The federal government has announced that it will not allow any legislation that regulate e-cigarettes — a reversal of prior indications.
The lobbyists for the e-cigarette companies have convinced the administration that their supporters like to vape — and therefore the administration will not allow any legislation that might curb the vaping epidemic.
This announcement leaves the work of protecting the health of children, teenagers, and adults to the states.
As of Nov. 13, 2019, the officials at the the Centers for Disease Control and Prevention (CDC) counted 2,172 cases of vaping-related injuries in every state except Alaska as well as in the District of Columbia and the U.S. Virgin Islands. At least 42 deaths have been confirmed in 24 states and the District of Columbia.
In a Washington Post report, doctors in Michigan said they had performed what they believe is the first double lung transplant on a patient whose lungs were damaged from vaping, highlighting the extreme steps medical experts are taking as they confront a nationwide rash of vaping-related illnesses. Hassan Nemeh, the Michigan hospital’s surgical director of thoracic organ transplant, said at a recent news conference, “What I saw in his lungs was nothing that I’ve ever seen before. This is an evil that I haven’t faced before.”

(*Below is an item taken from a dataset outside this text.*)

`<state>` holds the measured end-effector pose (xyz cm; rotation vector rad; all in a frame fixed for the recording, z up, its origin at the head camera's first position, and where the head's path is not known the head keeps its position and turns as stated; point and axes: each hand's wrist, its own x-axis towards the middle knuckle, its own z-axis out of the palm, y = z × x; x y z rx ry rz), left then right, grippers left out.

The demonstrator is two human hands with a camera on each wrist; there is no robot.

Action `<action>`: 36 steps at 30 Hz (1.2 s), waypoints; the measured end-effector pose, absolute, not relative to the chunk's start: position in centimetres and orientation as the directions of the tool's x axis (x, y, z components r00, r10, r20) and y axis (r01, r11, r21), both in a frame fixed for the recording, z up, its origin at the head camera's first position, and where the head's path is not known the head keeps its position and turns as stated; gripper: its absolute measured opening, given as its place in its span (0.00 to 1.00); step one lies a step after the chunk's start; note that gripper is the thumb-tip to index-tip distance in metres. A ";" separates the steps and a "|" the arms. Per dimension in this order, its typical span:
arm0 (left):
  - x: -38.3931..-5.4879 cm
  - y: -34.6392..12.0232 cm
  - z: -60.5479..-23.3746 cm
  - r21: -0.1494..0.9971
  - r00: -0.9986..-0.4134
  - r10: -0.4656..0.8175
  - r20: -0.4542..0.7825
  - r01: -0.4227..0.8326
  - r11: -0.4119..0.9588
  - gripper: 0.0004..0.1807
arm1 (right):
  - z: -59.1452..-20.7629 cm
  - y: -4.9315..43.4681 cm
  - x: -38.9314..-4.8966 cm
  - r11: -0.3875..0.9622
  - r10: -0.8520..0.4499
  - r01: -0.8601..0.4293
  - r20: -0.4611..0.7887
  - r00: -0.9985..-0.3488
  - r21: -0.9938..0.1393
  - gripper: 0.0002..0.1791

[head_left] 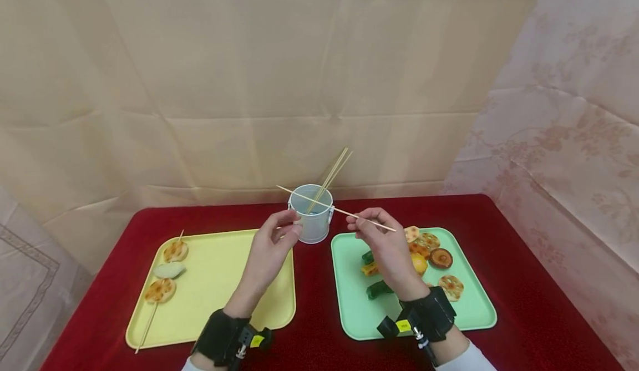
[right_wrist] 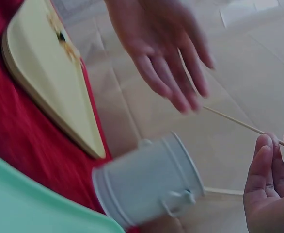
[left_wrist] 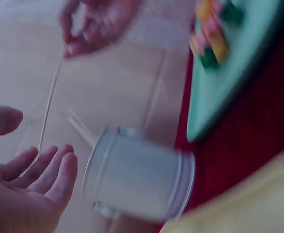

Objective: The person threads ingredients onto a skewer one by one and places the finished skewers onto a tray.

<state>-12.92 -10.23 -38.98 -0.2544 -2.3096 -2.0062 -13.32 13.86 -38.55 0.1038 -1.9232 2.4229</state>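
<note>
My right hand [head_left: 386,243] pinches a thin wooden skewer [head_left: 344,212] near one end, above the left part of the green tray. The skewer slants up to the left, its far end passing in front of the metal bucket's rim in the head view. My left hand [head_left: 272,246] hovers over the right part of the yellow tray with thumb and fingers apart, holding nothing. In the left wrist view the skewer [left_wrist: 49,104] runs behind its fingers [left_wrist: 59,174]. Between the hands stands the small pale bucket [head_left: 314,228] with several skewers [head_left: 333,174] leaning in it.
A yellow tray [head_left: 219,304] on the left carries a skewer threaded with two browned round slices [head_left: 161,291] and a pale green piece [head_left: 170,270]. The green tray [head_left: 359,321] holds a mushroom cap [head_left: 441,258] and several vegetable pieces. Red cloth [head_left: 314,304] covers the table.
</note>
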 end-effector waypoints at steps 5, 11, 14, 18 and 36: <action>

Another study has now shown that e-cigarettes are even worse for a person’s heart than it is even for lungs. The study showed that e-cigarette smokers were worse off than conventional cigarette smokers in terms of coronary microvascular function.
Clearly we have a health crisis with a federal government that refuses to act. E-cigarettes are yet another example of a dangerous product getting onto the marketplace without proper testing and then leaving it to non-profits and state governments to pick up the pieces.

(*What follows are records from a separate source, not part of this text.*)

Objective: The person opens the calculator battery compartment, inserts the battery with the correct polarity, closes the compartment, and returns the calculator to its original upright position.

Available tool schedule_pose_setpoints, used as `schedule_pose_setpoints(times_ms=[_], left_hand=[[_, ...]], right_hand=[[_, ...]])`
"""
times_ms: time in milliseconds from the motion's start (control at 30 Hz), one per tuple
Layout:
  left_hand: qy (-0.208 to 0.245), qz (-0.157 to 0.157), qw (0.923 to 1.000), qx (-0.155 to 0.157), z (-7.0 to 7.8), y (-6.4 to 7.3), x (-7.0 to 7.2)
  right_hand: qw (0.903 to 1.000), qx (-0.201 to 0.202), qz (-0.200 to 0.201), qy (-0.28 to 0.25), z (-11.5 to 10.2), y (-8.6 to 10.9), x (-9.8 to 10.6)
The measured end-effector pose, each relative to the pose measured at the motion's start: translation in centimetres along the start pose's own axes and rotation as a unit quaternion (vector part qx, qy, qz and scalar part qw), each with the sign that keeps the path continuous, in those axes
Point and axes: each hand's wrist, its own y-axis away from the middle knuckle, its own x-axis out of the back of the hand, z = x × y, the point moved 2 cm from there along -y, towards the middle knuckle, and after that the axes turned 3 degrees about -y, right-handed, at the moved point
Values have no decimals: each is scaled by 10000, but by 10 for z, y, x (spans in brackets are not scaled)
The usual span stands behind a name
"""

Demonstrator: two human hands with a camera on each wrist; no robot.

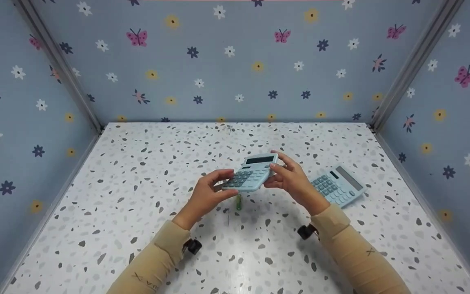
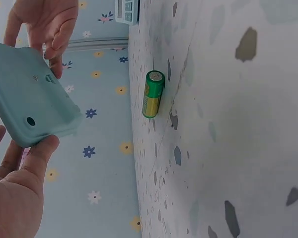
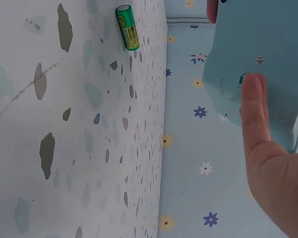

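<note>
A light blue calculator [image 1: 251, 173] is held up above the table, tilted, its keys and dark display facing the head camera. My left hand [image 1: 209, 188] grips its lower left end between thumb and fingers. At the upper right side my right hand [image 1: 294, 177] holds it, thumb on the front edge. Fingertips of that hand press the back near a small slot in the right wrist view. The underside of the calculator [image 2: 32, 91] shows in the left wrist view, with a dark round foot at one corner. Below it on the table is a green and yellow battery [image 2: 153, 94].
A second light blue calculator [image 1: 339, 185] lies face up on the right, partly hidden behind my right wrist. The speckled white table [image 1: 157, 151] is bounded by flowered blue panels [image 1: 235, 81] at the back and both sides.
</note>
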Motion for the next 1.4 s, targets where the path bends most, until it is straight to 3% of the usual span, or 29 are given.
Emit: schedule_pose_setpoints(times_ms=[200,533,767,1000,1133,1400], left_hand=[[-204,17,9998,-83,0,0,-1],[-179,7,9998,-43,-1,-1,0],[347,83,9964,763,-7,-4,3],[889,-348,9843,1484,-7,-7,2],[1066,-496,9805,1572,-7,-6,1],[1128,-348,9815,1508,-4,-5,3]], right_hand=[[9983,-184,473,-275,-1,-1,-4],[9950,-257,630,-730,-2,-3,-5],[9946,-440,566,-745,2,-4,-2],[9948,-507,490,-730,5,-6,-5],[9942,-598,486,-747,10,-8,-7],[9936,-654,546,-742,12,-10,-11]])
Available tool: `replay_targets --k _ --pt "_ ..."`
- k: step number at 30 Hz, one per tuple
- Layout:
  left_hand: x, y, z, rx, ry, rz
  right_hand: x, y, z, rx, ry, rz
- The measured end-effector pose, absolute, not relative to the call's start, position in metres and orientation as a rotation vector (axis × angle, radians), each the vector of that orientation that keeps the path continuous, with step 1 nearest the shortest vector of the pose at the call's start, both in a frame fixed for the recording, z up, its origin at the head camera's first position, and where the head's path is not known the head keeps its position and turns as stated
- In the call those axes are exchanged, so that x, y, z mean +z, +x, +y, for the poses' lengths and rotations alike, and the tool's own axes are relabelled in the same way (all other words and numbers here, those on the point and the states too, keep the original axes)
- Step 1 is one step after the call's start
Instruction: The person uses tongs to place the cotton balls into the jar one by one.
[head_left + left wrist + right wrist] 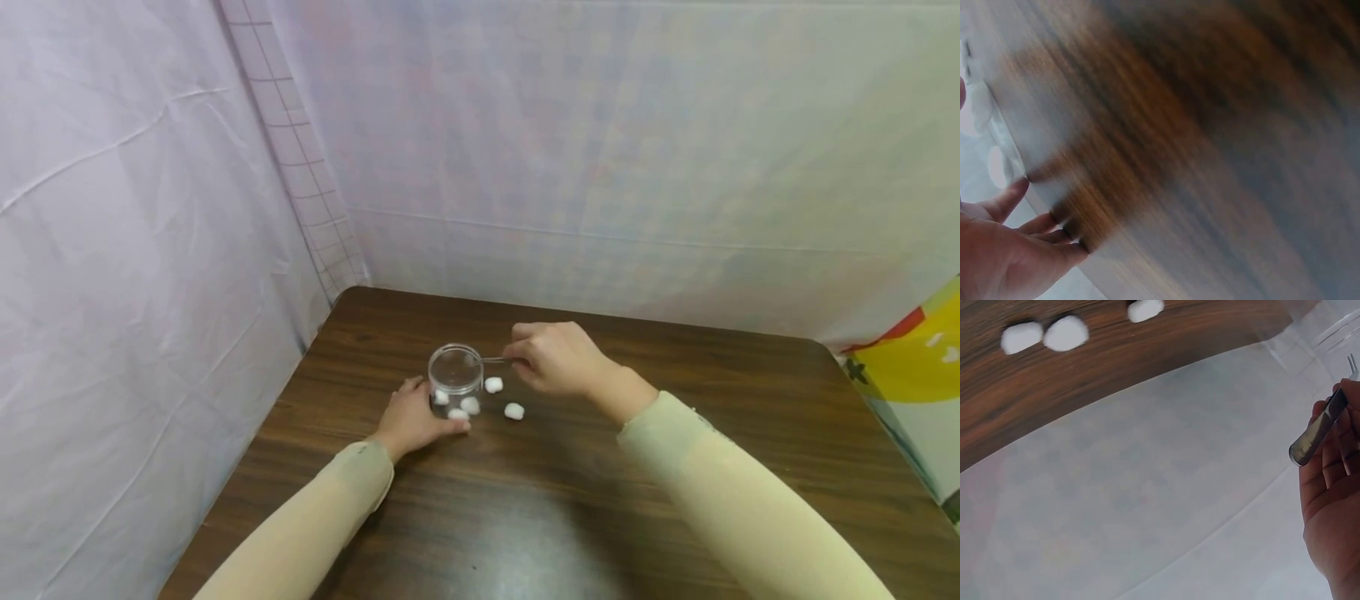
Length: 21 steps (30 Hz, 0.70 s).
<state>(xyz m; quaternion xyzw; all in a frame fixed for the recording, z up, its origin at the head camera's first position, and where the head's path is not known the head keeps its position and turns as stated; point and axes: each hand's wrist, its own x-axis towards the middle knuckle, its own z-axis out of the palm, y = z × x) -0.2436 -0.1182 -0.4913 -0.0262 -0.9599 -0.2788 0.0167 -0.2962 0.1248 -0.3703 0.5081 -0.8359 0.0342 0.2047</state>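
Observation:
My left hand (412, 421) holds the side of a clear round jar (456, 367), with its thumb along the front and its fingers round the left. Several white cotton balls (469, 405) show through the jar's wall. In the left wrist view, the fingertips (1020, 185) reach down to the tabletop beside the jar. My right hand (557, 357) pinches a small metal fork (1317, 432) by its handle. The fork's tines point left, over the jar's rim in the head view. Two more cotton balls, one nearer (513, 411) and one farther (493, 385), lie on the table right of the jar.
The dark wood-grain table (660, 500) ends at a back edge against a hanging white cloth (600, 167). Another white sheet (135, 292) hangs along the left side. A yellow and red printed cloth (915, 354) is at the far right.

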Motion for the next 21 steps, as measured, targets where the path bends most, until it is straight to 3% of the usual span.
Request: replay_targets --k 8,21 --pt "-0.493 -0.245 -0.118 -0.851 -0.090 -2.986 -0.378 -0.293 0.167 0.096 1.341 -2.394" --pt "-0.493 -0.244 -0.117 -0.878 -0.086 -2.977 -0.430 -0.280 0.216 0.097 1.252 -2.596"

Connecticut, and now other states, are left to do just that: pick up the pieces in order to protect the citizens of this country. Connecticut will have to act if the health of Connecticut’s children, teenagers and adults are to be protected.
Nancy Alderman is President of Environment and Human Health, Inc.

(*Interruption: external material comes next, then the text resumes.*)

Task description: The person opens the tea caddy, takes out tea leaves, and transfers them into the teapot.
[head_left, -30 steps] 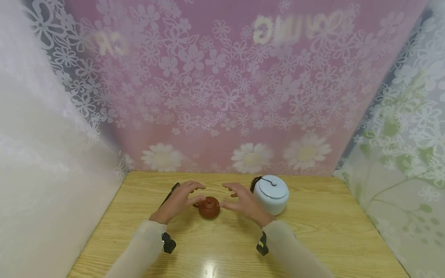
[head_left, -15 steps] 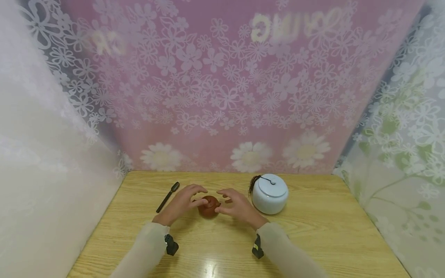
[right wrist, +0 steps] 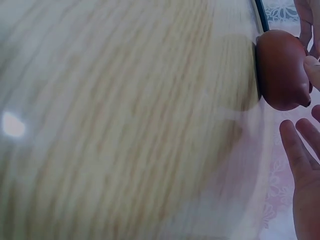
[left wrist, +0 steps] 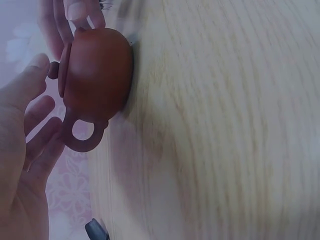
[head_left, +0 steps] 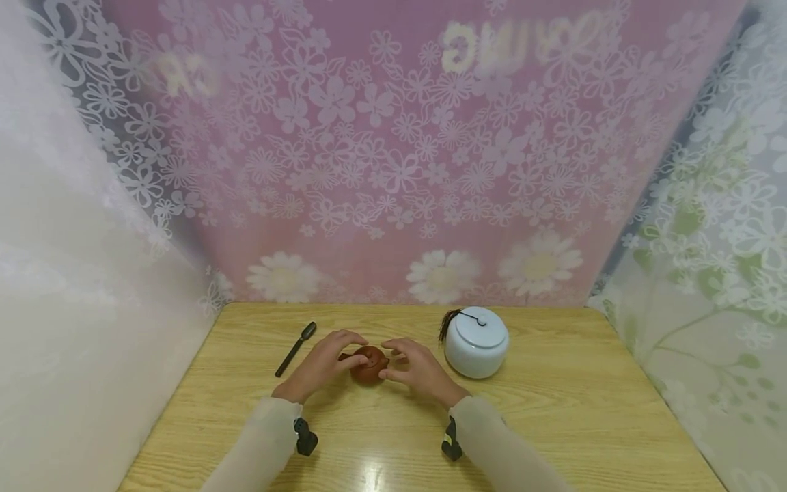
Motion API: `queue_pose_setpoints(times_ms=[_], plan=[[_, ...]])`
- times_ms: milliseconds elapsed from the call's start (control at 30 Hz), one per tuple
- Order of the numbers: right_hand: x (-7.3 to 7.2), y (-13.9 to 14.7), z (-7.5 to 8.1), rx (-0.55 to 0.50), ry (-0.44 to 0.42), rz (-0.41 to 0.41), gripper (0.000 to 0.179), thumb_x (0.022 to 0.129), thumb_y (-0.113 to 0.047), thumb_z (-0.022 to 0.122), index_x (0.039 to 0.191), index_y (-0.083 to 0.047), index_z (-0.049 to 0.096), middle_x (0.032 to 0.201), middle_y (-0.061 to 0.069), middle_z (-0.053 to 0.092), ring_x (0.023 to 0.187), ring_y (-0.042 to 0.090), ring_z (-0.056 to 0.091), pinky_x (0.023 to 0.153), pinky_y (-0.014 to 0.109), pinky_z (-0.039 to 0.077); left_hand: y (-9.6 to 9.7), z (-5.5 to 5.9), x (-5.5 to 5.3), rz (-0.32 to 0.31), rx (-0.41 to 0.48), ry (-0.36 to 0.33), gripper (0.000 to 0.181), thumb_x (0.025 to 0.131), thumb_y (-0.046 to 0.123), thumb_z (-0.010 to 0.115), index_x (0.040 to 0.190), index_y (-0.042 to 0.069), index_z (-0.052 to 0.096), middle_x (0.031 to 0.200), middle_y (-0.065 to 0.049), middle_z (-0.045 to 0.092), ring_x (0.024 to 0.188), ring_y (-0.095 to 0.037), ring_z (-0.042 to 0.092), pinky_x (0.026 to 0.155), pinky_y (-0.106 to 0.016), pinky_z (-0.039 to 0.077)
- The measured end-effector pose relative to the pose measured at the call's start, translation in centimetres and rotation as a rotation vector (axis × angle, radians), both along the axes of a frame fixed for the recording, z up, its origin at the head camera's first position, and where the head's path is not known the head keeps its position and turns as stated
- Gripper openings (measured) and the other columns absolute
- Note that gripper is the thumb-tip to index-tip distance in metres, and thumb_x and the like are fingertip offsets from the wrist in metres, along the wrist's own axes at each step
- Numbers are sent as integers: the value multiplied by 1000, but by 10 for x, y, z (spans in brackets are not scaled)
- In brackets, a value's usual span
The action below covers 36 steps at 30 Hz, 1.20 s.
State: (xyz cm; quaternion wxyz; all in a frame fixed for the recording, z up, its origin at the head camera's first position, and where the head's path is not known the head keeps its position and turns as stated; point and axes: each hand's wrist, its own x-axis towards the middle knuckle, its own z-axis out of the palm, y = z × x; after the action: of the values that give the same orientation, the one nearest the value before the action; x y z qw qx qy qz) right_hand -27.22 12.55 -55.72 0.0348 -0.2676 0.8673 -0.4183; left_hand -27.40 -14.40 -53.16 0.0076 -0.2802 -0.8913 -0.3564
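Observation:
A small reddish-brown clay teapot (head_left: 369, 374) stands on the wooden table, its lid on. At its left is my left hand (head_left: 322, 362), fingers loosely bent. The left wrist view has that thumb (left wrist: 37, 70) at the round lid knob (left wrist: 53, 70) and fingertips close by the loop handle (left wrist: 82, 145); whether they touch is unclear. On the spout side is my right hand (head_left: 418, 372), thumb and fingers spread around the spout (right wrist: 306, 103). In the right wrist view a small gap shows between the right fingertips and the spout.
A pale blue-white lidded jar (head_left: 477, 352) with a dark tassel stands to the right of the right hand. A dark spoon-like scoop (head_left: 296, 350) lies left of the left hand. Floral curtains (head_left: 393, 171) surround the wooden table (head_left: 572, 410).
Both hands have closed in on the teapot from either side. The left thumb has come over the lid, and the right hand has moved left toward the spout. The teapot has stayed in place.

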Motion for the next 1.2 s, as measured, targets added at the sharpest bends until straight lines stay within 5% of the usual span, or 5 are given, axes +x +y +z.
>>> queue_pose_setpoints(times_ms=[633,1200], plan=[[0,-7,-9,-56,-38,18,58,101,-30,81,152,-12,63,144,10,67,119,24,75,100,36,63,3,-15,-1,20,33,3,29,105,28,74,134,20,73,132,1,71,122,-20,70,102,-45,61],[2,-9,-8,-58,-51,12,57,101,-30,81,153,-14,62,145,8,67,119,24,75,101,38,63,7,-16,1,36,29,19,23,106,28,73,129,21,74,129,4,72,117,-17,70,99,-42,61]])
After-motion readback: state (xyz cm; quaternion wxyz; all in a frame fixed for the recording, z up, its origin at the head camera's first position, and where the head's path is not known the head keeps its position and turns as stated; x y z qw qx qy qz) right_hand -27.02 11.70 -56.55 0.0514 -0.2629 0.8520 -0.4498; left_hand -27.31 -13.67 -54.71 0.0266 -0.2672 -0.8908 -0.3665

The only “Health Crisis” going on here, is that a teeny tiny subset of the vaping population decided to vape something that should never have been put in a vape pen. Some died.
Guess what? Some people sniff paint. Does that mean that people who use it safely should be restricted or heavily fined in the form of outrageous taxes?
How about letting people make up their own minds? We don’t need a Big Brother Nanny State telling us what we can do with our lives. It’s time these elites give us, the citizens, some credit for possessing some degree of intelligence. People do dangerous things every day – free-climbers, sky-divers. They know the dangers. But talk to some of them and they love it. People vape and smoke they know the dangers and they are willing to take a chance doing something they enjoy. The government and the self-serving “non-profits” should just stay out of it – completely!